Working Group I of the United Nations International Panel for Climate Change (IPCC) made public its contribution to the fifth Assessment Report (AR5) on 27 September 2013. WGI focuses on the physical science knowledge as to climate change. Hereafter follow some quotes directly from the report. Those underline the level of seriousness of climate change and the direct link to human activities.

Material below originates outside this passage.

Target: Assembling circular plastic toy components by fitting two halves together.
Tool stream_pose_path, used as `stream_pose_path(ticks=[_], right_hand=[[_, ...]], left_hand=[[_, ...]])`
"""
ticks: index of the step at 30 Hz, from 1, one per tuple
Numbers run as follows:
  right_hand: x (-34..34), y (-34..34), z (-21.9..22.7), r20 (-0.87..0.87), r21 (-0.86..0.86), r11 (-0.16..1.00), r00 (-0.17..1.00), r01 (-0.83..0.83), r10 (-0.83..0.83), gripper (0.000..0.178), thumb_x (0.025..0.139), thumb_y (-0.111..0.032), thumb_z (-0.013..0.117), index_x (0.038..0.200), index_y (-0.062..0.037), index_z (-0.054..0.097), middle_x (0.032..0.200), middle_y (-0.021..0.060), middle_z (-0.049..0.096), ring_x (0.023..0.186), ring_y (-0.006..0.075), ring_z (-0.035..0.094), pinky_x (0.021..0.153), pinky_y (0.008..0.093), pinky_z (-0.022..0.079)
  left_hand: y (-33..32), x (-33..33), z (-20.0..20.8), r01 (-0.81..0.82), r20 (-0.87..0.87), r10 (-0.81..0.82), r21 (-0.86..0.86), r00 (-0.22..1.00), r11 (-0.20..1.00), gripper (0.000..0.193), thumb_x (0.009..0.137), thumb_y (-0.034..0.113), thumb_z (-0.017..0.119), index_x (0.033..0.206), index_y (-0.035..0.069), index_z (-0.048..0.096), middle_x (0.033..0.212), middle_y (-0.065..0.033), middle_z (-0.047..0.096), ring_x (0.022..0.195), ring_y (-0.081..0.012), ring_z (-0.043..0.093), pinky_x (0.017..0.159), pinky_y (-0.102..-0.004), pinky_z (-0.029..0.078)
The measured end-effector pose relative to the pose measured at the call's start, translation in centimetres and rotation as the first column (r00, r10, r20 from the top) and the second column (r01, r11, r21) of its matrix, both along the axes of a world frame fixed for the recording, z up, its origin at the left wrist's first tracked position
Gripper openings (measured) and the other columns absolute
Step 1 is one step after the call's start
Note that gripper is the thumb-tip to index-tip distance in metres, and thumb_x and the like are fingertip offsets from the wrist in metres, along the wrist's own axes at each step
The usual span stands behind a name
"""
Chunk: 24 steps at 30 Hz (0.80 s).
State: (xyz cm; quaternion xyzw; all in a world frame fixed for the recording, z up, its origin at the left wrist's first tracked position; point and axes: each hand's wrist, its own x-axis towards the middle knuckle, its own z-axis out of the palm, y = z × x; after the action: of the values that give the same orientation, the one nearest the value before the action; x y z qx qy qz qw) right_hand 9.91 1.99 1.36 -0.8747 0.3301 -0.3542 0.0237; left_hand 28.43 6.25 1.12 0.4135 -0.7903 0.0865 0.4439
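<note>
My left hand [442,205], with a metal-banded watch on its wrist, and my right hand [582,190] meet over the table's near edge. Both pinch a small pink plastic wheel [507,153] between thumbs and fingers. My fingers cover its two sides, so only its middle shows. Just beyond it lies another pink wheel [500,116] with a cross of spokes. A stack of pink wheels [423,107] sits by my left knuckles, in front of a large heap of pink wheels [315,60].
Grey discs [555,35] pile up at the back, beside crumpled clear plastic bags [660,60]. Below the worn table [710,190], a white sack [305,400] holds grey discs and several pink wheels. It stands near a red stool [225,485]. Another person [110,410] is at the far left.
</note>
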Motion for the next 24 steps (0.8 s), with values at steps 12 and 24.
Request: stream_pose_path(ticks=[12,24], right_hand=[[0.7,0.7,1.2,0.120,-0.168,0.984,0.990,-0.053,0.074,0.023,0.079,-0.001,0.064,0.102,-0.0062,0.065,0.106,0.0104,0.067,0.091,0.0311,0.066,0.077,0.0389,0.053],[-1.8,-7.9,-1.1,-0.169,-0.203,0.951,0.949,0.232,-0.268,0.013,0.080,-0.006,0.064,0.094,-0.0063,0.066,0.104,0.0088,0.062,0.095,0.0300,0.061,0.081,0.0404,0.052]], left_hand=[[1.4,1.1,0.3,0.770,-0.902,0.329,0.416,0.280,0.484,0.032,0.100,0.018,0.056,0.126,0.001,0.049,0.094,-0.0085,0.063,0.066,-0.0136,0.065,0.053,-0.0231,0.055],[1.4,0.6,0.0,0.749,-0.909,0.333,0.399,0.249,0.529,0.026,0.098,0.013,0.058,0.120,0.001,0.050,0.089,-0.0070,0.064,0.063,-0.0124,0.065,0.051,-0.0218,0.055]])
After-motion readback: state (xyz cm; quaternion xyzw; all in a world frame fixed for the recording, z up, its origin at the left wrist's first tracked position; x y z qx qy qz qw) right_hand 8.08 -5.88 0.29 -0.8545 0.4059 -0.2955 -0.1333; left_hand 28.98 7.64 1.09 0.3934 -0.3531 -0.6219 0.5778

Observed changes in the climate system:

Atmosphere
- "Warming of the climate system is unequivocal, and since the 1950s, many of the observed changes are unprecedented over decades to millennia."
- "In the Northern Hemisphere, 1983-2012 was likely the warmest 30-year period of the last 1400 years (medium confidence)."
- "Continental-scale surface temperature reconstructions show, with high confidence, multi-decadal periods during the Medieval Climate Anomaly (year 950-1250) that were in some regions as warm as in the late 20th century. These regional warm periods did not occur as coherently across regions as the warming in the 20th century (high confidence)."

Ocean
- "It is virtually certain that the upper ocean (0-700 m) warmed from 1971 to 2010, and it likely warmed between the 1870s and 1971."

Cryosphere
- "Over the last two decades, the Greenland and Antarctic ice sheets have been losing mass, glaciers have continued to shrink almost worldwide, and Arctic sea ice and Northern Hemisphere spring snow cover have continued to decrease in extent (high confidence)."
- "There is very high confidence that the extent of Northern Hemisphere snow cover has decreased since the mid-20th century."
- "There is high confidence that permafrost temperatures have increased in most regions since the early 1980s. Observed warming was up to 3C in parts of the Russian European North (1971-2010). In the latter region, a considerable reduction in permafrost thickness and areal extent has been observed over the period 1975-2005 (medium confidence)."

Sea level
- "The rate of sea level rise since the mid-19th century has been larger than the mean rate during the previous two millennia (high confidence)."

Carbon and Other Biogeochemical Cycles
- "The atmospheric concentrations of the greenhouse gases carbon dioxide (CO2), methane (CH4), and nitrous oxide (N2O) have all increased since 1750 due to human activity."
- "CO2 concentrations have increased by 40% since pre-industrial times, primarily from fossil fuel emissions and secondarily from net land use change emissions."
- "The ocean has absorbed about 30% of the emitted anthropogenic carbon dioxide, causing ocean acidification."

Recent Changes of Climate Change, Detection and Attribution
- "Human influence on the climate system is clear. This is evident from the increasing greenhouse gas concentrations in the atmosphere, positive radiative forcing, observed warming, and understanding of the climate system."
- "Human influence has been detected in warming of the atmosphere and the ocean, in changes in the global water cycle, in reductions in snow and ice, in global mean sea level rise, and in changes in some climate extremes. This evidence for human influence gas grown since AR4. It is extremely likely that human influence has been the dominant cause of the observed warming since the mid-20th century."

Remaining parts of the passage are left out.